Aim of the exercise >> Begin with the line that contains "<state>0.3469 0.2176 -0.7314" and transcribe each line after it, up to and including the last line of the listing below.

Information shown >>
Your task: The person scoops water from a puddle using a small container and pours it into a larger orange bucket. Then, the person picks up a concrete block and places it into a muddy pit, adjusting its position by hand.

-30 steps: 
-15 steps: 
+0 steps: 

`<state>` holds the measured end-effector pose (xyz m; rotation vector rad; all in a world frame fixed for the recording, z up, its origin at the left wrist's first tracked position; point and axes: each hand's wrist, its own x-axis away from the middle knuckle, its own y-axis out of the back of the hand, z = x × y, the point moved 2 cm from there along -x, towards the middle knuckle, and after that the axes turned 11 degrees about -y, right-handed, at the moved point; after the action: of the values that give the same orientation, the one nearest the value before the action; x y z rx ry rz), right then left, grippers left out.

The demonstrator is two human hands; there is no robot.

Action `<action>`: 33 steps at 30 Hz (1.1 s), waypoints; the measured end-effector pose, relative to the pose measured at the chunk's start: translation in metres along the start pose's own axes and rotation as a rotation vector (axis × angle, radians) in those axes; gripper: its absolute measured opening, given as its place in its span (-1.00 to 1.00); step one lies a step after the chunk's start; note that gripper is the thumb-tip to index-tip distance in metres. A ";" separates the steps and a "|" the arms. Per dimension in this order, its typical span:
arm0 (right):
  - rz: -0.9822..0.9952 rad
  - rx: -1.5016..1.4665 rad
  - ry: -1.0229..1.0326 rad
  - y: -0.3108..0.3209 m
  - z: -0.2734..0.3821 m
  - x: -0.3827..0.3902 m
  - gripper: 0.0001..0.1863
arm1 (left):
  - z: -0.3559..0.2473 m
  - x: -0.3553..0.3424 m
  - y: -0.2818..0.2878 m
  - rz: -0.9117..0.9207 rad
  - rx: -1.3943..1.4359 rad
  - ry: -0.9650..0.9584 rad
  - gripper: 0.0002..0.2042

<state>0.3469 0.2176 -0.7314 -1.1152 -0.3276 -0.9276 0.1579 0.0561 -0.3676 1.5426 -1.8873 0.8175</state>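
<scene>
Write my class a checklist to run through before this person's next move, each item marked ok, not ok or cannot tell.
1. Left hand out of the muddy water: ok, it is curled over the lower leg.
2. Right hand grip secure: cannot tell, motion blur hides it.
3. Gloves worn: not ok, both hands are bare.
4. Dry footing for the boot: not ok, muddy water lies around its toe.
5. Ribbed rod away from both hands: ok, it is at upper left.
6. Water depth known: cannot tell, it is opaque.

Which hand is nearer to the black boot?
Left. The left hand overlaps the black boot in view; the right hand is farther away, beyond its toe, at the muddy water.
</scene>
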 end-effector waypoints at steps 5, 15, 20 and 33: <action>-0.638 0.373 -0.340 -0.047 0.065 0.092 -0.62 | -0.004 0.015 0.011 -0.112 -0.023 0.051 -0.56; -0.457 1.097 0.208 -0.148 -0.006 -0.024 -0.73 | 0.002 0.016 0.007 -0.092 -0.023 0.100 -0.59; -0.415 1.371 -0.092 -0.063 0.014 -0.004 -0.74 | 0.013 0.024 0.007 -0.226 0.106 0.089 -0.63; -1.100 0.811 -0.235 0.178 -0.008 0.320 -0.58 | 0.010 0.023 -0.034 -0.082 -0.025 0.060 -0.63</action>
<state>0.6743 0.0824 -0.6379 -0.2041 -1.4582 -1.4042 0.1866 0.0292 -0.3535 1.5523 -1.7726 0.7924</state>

Result of the exercise >>
<state>0.3469 0.2176 -0.7314 -1.1152 -0.3276 -0.9276 0.1579 0.0561 -0.3676 1.5426 -1.8873 0.8175</state>
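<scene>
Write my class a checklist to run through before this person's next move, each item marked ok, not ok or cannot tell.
1. Left hand out of the muddy water: ok, it is curled over the lower leg.
2. Right hand grip secure: cannot tell, motion blur hides it.
3. Gloves worn: not ok, both hands are bare.
4. Dry footing for the boot: not ok, muddy water lies around its toe.
5. Ribbed rod away from both hands: ok, it is at upper left.
6. Water depth known: cannot tell, it is opaque.

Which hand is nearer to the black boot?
Left. The left hand overlaps the black boot in view; the right hand is farther away, beyond its toe, at the muddy water.
</scene>
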 end-effector waypoints at steps 5, 15, 20 and 33: <action>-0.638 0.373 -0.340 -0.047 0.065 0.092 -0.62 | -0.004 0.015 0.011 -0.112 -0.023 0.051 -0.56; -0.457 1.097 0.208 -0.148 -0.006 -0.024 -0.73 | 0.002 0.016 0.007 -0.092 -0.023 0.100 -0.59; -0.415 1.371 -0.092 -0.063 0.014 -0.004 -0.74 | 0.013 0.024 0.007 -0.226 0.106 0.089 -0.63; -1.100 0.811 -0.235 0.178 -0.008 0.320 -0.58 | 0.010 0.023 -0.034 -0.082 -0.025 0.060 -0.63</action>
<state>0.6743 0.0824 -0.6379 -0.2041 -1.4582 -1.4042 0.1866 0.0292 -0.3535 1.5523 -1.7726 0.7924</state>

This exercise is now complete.